The EC’s decision, which indicates the therapy for patients aged from two years, was based on results from a phase 3 trial in 263 LGS patients, aged two to 35 years.
Results showed that a daily dose of Fintepla, in combination with other anti-epileptic medicines, provided a significantly greater reduction in the frequency of seizures leading to falls compared to placebo.
The most common treatment-emergent adverse events were decreased appetite, fatigue and fever, the company reported, and no cases of valvular heart disease or pulmonary arterial hypertension were observed.
Along with its approval, the EC has also adopted the European Medicines Agency Committee for Orphan Medicinal Products’ recommendation that the orphan designation for fenfluramine be maintained.

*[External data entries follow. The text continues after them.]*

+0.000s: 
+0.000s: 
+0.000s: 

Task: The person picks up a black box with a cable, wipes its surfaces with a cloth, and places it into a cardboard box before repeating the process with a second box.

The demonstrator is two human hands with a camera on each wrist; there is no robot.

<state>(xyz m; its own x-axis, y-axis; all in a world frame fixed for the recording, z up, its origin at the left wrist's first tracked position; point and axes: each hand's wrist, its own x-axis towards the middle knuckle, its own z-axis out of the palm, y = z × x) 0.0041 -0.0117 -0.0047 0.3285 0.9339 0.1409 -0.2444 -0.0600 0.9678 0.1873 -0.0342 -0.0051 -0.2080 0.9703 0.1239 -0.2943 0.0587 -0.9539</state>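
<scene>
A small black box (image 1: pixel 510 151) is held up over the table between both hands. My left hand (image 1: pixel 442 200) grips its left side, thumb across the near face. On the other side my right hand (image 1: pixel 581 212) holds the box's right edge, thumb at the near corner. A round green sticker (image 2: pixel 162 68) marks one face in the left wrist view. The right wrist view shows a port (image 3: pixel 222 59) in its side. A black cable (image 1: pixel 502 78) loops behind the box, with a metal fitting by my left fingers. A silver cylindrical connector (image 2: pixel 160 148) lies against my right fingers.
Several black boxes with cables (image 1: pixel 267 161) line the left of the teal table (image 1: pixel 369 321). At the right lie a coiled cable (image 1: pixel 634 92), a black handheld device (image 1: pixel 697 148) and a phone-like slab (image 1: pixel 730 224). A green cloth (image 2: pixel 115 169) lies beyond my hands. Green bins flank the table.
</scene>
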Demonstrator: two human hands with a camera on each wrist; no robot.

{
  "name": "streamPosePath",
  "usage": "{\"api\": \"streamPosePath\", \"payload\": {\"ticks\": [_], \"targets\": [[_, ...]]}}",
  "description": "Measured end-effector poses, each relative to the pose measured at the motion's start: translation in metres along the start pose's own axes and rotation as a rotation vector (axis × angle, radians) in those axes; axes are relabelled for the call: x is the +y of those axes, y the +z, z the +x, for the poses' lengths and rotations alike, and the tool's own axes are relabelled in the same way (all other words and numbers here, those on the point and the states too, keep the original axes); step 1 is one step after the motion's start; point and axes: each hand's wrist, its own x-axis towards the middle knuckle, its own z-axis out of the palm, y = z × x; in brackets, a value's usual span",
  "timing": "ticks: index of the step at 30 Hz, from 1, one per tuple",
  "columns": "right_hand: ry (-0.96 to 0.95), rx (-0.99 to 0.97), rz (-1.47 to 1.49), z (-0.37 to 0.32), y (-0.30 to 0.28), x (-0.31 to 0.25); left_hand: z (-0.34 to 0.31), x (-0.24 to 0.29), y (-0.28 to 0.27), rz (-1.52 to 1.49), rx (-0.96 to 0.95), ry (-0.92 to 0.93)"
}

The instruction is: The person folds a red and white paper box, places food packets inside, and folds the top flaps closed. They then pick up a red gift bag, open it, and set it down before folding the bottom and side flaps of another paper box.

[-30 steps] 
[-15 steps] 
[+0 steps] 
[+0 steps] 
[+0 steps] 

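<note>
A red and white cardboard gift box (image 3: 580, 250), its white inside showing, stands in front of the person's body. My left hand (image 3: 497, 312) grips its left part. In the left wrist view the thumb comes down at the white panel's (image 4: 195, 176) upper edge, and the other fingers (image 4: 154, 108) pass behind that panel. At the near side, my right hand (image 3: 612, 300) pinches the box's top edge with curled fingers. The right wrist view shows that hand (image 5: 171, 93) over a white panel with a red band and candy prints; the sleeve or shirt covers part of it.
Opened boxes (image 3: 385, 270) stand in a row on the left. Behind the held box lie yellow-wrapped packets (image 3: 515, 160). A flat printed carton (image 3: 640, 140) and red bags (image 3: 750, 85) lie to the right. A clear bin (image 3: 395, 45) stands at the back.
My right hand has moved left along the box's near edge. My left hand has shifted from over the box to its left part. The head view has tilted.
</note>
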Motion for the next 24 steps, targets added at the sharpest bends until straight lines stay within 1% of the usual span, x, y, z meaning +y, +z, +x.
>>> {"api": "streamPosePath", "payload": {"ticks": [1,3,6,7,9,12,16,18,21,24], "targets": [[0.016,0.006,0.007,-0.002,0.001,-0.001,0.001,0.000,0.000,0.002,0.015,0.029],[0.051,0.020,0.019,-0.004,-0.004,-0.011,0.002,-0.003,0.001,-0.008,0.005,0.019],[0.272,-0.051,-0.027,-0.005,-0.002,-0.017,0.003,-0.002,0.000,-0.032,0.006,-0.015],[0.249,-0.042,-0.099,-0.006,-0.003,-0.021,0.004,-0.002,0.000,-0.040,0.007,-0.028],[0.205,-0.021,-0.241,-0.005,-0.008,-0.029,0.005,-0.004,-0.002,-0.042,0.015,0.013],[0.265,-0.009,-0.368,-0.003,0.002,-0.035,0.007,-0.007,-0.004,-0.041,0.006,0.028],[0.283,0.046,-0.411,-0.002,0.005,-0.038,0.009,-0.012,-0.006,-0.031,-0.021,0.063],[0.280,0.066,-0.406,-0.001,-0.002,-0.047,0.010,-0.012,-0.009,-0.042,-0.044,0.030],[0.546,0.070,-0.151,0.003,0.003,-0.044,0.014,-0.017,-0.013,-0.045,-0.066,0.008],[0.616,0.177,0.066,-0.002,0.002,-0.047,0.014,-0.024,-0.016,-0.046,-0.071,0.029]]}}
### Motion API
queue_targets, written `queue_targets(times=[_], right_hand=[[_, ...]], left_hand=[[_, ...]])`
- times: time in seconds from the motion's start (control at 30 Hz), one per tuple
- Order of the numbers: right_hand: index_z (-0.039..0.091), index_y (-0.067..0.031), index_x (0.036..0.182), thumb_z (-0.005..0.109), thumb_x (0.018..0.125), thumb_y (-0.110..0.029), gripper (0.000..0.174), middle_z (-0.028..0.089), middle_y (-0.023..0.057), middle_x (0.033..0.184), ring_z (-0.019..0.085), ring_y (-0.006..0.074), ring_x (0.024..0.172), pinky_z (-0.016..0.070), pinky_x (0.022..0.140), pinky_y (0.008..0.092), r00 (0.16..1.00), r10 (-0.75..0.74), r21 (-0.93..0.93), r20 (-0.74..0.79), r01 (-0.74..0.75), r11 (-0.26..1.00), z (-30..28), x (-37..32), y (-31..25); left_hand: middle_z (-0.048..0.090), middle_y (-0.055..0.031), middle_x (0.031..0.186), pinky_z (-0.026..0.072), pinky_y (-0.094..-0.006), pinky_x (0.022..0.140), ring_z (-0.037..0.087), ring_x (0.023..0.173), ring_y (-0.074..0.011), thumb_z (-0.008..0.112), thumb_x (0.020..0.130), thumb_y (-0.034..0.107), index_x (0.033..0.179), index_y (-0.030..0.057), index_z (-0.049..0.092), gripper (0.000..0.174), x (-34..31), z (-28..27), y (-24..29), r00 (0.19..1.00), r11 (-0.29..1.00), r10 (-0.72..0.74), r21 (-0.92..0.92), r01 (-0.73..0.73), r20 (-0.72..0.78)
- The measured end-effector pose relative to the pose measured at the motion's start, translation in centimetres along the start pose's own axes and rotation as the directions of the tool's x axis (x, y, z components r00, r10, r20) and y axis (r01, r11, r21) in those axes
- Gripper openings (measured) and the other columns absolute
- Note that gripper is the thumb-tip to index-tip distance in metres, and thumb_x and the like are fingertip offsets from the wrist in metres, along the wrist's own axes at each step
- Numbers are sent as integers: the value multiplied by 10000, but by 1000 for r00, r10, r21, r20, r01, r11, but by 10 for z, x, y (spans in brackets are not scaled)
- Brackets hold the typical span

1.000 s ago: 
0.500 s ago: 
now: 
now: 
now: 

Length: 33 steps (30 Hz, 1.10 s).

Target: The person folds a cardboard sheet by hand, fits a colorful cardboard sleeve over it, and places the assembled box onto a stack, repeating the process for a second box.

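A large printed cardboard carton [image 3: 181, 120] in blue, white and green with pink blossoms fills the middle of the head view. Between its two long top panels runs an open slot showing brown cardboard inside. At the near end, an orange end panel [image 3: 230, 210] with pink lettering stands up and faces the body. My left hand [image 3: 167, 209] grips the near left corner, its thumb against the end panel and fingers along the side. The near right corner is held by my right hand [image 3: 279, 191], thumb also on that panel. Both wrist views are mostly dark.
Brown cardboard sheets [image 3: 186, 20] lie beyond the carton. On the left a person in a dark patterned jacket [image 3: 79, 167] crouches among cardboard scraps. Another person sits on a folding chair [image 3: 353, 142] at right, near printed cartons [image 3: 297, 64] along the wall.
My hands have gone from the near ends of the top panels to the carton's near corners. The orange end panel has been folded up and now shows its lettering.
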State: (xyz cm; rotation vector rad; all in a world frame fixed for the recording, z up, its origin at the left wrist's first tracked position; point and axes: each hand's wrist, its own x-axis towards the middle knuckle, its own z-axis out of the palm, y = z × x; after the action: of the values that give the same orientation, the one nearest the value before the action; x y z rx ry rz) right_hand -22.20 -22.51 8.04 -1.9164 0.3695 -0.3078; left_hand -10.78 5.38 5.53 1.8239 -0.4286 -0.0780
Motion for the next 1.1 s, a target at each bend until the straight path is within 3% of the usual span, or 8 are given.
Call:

Mike Davis, head of global epilepsy and rare syndromes at UCB, said: “With this approval, [Fintepla] is now an important additional treatment option for those impacted by this difficult to treat condition in Europe.
“This approval underscores our commitment to improving treatment outcomes, while addressing the high unmet need for new treatments for people living with LGS and rare epilepsies.”
Fintepla is already approved in the US for the treatment of seizures associated with LGS, as well as for Dravet syndrome – a rare and severe form of epilepsy – in the EU, the US and Japan.
Dravet syndrome generally begins in infancy and is marked by frequent, treatment-resistant seizures, significant developmental, motor and behavioural impairments, as well as an increased risk of mortality.